→ Task description:
Search the listing for the word "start". Copy every line where it is found.
|---|
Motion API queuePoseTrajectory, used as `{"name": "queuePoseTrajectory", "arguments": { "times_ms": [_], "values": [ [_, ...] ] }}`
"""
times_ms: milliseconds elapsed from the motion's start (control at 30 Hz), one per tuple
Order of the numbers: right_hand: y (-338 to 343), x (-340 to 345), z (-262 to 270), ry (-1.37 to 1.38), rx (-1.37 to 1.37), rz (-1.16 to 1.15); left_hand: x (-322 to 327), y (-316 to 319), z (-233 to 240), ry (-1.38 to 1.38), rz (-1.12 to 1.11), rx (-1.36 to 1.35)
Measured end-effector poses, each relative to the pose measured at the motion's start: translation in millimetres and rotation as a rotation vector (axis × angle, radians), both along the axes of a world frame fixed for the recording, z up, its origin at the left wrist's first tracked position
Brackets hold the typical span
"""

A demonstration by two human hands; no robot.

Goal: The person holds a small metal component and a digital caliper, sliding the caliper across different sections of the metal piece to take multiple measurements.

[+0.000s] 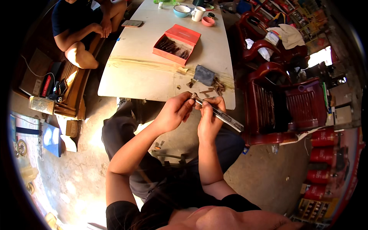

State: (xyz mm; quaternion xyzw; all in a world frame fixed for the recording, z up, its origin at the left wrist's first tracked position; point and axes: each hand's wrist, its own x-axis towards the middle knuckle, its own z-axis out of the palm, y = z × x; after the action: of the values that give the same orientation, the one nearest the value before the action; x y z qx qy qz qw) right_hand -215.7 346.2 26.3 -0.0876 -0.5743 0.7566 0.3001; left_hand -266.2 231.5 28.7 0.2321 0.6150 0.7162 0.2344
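Observation:
My right hand (211, 115) grips a metal-bodied utility knife (228, 120), its handle end pointing down to the right. Between the fingertips of my left hand (179, 109) is a small brownish piece (194, 95), and the knife's front end is close against it. Fingers hide the blade and part of the piece. Both hands are just off the table's near edge. Beyond them lies a dark grey block (204, 75), with several small brown pieces (218, 87) beside it. A red box (169, 53) with its lid raised holds many dark brown sticks (168, 46).
The pale table (135, 83) carries a phone (132, 23), a blue bowl (182, 11), a white mug (198, 13) and a small pink bowl (208, 21). A person (83, 28) sits on the wooden bench (77, 83) at left. Dark red wooden chairs (267, 106) stand at right.

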Motion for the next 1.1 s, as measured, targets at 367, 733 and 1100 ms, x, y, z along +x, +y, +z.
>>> {"name": "queuePoseTrajectory", "arguments": {
  "times_ms": [367,733,1100],
  "values": [
    [0,-1,2,-0.001,0.017,0.017,-2,-4,0,-0.022,-0.022,0.007],
    [-4,-5,-12,0.025,-0.077,-0.036,-3,-8,-4,-0.017,-0.043,0.005],
    [-7,-7,-9,-0.009,-0.028,-0.019,-1,-10,-2,0.026,-0.018,-0.019]
  ]
}}
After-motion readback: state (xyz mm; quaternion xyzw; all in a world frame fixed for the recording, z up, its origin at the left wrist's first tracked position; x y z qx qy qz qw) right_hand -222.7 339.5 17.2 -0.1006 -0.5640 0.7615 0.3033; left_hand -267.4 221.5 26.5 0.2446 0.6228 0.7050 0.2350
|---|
→ Solved problem:
times_ms: milliseconds elapsed from the motion's start (control at 30 Hz), one per tuple
Measured end-effector poses, each relative to the pose measured at the motion's start: translation in millimetres and rotation as a rotation vector (axis × angle, radians), both along the axes of a world frame fixed for the recording, z up, its origin at the left wrist's first tracked position

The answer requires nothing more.